Era lógico que ahí terminara sus días. Alguien que supo
brillar, reír y hacer reír, fue perdiéndose en el frenesí de la solemnidad. No
se había dado cuenta, porque todo empezó de a poco, lentamente. Tan sutil fue
todo que nadie se dio cuenta hasta que la situación se convirtió en
irreversible.
En su juventud supo formar parte de grupos teatrales disruptivos.
El teatro era su vida, sin dudas. Las performances incomodaban a madres,
abuelas, cualquier persona cercana a la moral y buenas costumbres. En una de
esas actuaciones que hoy serían algo cercano a un flashmob, con un grupo de personas
se subieron a un vagón de subte de la línea A, luciendo ropa de los años 30,
pero maquillados como zombies. Subían y bajaban en las estaciones y preguntaban
si no paraban en Pasco Sur o Alberti Norte. Eso era lo menos escandaloso. Más a
la noche, en los varietés, se desnudaban y emulaban orgías mezcladas con
sonidos de la selva o de bocinazos de tránsito, todo dependía del ánimo y de
las ganas de improvisar.
Un poco más adelante, su veta humorística empezó a despuntar
y los personajes que caricaturizaban estereotipos le salían increíblemente
bien. Muchas veces, iban a ver a “La Bichi”, una supuesta travesti que se
autodenominaba lesbiana y tenía disforia de todo. Un poco guarra, pero con
gracia, ese personaje creció en esos antros del under y tenía cierta aceptación
en el mundillo teatral.
Más tarde consiguió unos bolos en tele. Había que comer,
claro. Ojo: seleccionaba los papeles. A pesar de la malaria, tenía una imagen
que cuidar. El gran salto fue cuando le pidieron que hiciera un reemplazo y,
como pasa muchas veces, la suplencia termina siendo permanente. La escalada ascendente
fue enorme. Ganó premios, fue tapa de revista, vivió escándalos mediáticos, todo.

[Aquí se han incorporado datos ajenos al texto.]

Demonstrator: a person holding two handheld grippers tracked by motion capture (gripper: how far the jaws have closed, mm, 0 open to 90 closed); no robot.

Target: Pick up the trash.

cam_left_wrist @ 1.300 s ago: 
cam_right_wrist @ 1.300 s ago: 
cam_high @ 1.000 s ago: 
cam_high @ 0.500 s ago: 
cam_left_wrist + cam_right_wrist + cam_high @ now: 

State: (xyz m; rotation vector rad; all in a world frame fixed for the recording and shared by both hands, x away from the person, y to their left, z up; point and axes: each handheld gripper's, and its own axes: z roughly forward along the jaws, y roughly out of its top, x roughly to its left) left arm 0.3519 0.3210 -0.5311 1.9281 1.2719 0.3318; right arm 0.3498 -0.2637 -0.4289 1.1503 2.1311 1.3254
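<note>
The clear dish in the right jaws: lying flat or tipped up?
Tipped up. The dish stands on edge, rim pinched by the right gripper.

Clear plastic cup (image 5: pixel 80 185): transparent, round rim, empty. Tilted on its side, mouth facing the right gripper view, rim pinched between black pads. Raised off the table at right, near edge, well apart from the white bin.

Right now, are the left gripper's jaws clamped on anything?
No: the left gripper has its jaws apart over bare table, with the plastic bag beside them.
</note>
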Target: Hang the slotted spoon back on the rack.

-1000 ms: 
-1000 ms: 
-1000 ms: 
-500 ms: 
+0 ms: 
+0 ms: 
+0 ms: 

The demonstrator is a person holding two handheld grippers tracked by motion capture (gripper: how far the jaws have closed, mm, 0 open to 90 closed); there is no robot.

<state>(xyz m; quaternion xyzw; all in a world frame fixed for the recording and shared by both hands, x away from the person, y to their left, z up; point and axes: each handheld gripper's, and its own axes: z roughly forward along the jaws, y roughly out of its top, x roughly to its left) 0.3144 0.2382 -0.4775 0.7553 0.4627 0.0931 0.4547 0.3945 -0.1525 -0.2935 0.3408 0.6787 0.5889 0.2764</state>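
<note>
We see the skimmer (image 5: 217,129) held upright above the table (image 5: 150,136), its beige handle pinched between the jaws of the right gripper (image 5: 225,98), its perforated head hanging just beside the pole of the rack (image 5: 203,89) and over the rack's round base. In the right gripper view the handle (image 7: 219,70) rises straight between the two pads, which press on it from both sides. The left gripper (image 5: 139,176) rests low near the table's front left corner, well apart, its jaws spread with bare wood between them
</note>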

Pero su público le perdonaba cada uno de sus desmanes porque siempre les sacaba
una sonrisa. Hasta ahí, todo lo esperable para cualquier artista que hace una
carrera meteórica. El problema empezó después.
Una tarde, saliendo de su casa, se encontró con una persona
que le hizo toda una disquisición sobre “La Bichi”: que no nos representa, que
nos estereotipa, que la gente piensa que somos locas, que nos peleamos con la
policía…una lista interminable de reclamos. Le dijo que no estaba haciéndola,
que no sabía a qué venía todo eso, pero se quedó pensando, mientras caminaba,
si todo ese reclamo no tenía algo de asidero. Al poco tiempo, con un show de despedida
en un teatro no muy oneroso, pero lleno de gente, “La Bichi” se jubiló. Fin de
una era.
Pasaron los años y el mundo había empezado a cambiar y sintió
que muchos de sus personajes no estaban bien, al contrario: estaban mal. Pésimo.
¿Cómo podía ser que la gente se riera con ellos? Llenos de lugares comunes,
clasismo, machismo y todos los -ismos que pudieran ocurrírsele a cualquiera.
Los fue sacando de las tablas de a uno por vez y, si los dejaba, los personajes
ya no eran tan divertidos y sus mensajes eran cada vez más politizados.
En algunas entrevistas comentó que todo eso que había hecho
estaba mal, que se disculpaba si alguien se había sentido ofendido o burlado.
Estaba mal, pero ahora ya eso no iba más, ahora iba a hacer las cosas bien. Lo
que no divisó, cuando todo empezó a ocurrir, es que su modo de vestir había
cambiado: lentamente fue dejando atrás el glamour y el brillo. Eligió colores sobrios.
Su pelo luciría canas, porque el cuerpo real es esto que envejece y no toda la
parafernalia estética y vacía. Cada vez que un personaje desaparecía, algo se
modificaba y se desvanecía un poco más entre el tumulto de asistentes en una
marcha oportuna.
Optó por recluirse en aquella quinta familiar a la que ya
nadie iba, porque era lejos y había que ponerle mucha plata para que fuera un
lugar habitable. Dijo que no le importaba y que así iba a estar bien. No actuó
más porque encontró un montón de excusas para no volver a hacerlo. Sin habérselo
propuesto, había dejado el teatro. Era la muerte en vida.